*TASK GOAL*: Give back the data below exactly as it was given.

*DATA EXTRACT*:
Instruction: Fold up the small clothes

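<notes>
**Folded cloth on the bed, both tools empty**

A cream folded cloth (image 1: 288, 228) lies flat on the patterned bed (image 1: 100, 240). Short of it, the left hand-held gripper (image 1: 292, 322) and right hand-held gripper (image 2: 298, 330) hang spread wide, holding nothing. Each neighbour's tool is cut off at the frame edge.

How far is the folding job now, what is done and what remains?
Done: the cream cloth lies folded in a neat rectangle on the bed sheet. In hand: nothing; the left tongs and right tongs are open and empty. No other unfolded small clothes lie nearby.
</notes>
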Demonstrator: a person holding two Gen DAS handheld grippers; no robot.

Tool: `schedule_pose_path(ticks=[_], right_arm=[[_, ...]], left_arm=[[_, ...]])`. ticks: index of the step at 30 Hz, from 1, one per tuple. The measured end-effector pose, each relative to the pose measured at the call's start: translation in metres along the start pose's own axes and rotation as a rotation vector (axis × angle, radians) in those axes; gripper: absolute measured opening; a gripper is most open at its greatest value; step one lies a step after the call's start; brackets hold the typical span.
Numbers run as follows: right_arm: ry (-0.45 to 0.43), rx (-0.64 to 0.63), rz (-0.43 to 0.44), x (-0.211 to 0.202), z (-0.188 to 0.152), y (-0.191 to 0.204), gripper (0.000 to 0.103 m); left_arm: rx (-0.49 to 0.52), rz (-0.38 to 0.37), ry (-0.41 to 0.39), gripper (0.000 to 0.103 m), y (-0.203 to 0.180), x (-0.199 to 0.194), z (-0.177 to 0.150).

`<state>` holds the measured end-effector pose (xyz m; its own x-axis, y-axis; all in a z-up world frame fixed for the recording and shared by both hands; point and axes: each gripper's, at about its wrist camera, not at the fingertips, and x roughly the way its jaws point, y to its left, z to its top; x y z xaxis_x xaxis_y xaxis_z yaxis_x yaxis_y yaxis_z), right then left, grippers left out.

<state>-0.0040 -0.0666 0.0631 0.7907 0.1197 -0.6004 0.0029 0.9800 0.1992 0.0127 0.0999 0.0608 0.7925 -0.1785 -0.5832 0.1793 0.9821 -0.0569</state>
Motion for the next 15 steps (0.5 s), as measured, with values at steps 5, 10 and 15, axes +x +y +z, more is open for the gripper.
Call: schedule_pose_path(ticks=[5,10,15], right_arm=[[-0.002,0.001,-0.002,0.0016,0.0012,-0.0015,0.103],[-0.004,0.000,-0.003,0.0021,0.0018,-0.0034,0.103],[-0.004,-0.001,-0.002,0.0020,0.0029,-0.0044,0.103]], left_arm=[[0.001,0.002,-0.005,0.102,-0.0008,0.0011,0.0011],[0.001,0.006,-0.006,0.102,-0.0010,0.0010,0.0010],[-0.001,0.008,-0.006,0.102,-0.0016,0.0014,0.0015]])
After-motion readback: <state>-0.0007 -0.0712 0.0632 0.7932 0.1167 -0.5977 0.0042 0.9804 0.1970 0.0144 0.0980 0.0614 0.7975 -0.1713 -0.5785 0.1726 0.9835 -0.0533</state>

*RESPONSE TO THIS TASK*:
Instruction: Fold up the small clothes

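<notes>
**Folded cloth on the bed, both tools empty**

A cream folded cloth (image 1: 288, 228) lies flat on the patterned bed (image 1: 100, 240). Short of it, the left hand-held gripper (image 1: 292, 322) and right hand-held gripper (image 2: 298, 330) hang spread wide, holding nothing. Each neighbour's tool is cut off at the frame edge.

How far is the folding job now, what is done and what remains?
Done: the cream cloth lies folded in a neat rectangle on the bed sheet. In hand: nothing; the left tongs and right tongs are open and empty. No other unfolded small clothes lie nearby.
</notes>
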Demonstrator: a person holding two Gen DAS handheld grippers; no robot.

Tool: `schedule_pose_path(ticks=[_], right_arm=[[_, ...]], left_arm=[[_, ...]])`. ticks: index of the step at 30 Hz, from 1, one per tuple. The measured end-effector pose, each relative to the pose measured at the call's start: translation in metres along the start pose's own axes and rotation as a rotation vector (axis × angle, radians) in those axes; gripper: absolute measured opening; a gripper is most open at its greatest value; step one lies a step after the call's start; brackets hold the typical span.
Numbers run as follows: right_arm: ry (-0.45 to 0.43), rx (-0.64 to 0.63), rz (-0.43 to 0.44), x (-0.211 to 0.202), z (-0.188 to 0.152), y (-0.191 to 0.204), gripper (0.000 to 0.103 m); left_arm: rx (-0.49 to 0.52), rz (-0.38 to 0.37), ry (-0.41 to 0.39), gripper (0.000 to 0.103 m), y (-0.203 to 0.180), x (-0.199 to 0.194), z (-0.177 to 0.150).

`<state>` holds the measured end-effector pose (xyz m; its own x-axis, y-axis; all in a z-up world frame fixed for the recording and shared by both hands; point and axes: each gripper's, at about its wrist camera, not at the fingertips, and x roughly the way its jaws point, y to its left, z to its top; x y z xaxis_x xaxis_y xaxis_z yaxis_x yaxis_y yaxis_z), right then left, grippers left out.

<state>-0.0040 -0.0666 0.0631 0.7907 0.1197 -0.6004 0.0029 0.9800 0.1992 0.0127 0.0999 0.0608 0.7925 -0.1785 -0.5832 0.1793 0.9821 -0.0569</state>
Motion for the next 15 steps (0.5 s), as measured, with values at steps 5, 10 and 15, axes +x +y +z, more is open for the gripper.
Call: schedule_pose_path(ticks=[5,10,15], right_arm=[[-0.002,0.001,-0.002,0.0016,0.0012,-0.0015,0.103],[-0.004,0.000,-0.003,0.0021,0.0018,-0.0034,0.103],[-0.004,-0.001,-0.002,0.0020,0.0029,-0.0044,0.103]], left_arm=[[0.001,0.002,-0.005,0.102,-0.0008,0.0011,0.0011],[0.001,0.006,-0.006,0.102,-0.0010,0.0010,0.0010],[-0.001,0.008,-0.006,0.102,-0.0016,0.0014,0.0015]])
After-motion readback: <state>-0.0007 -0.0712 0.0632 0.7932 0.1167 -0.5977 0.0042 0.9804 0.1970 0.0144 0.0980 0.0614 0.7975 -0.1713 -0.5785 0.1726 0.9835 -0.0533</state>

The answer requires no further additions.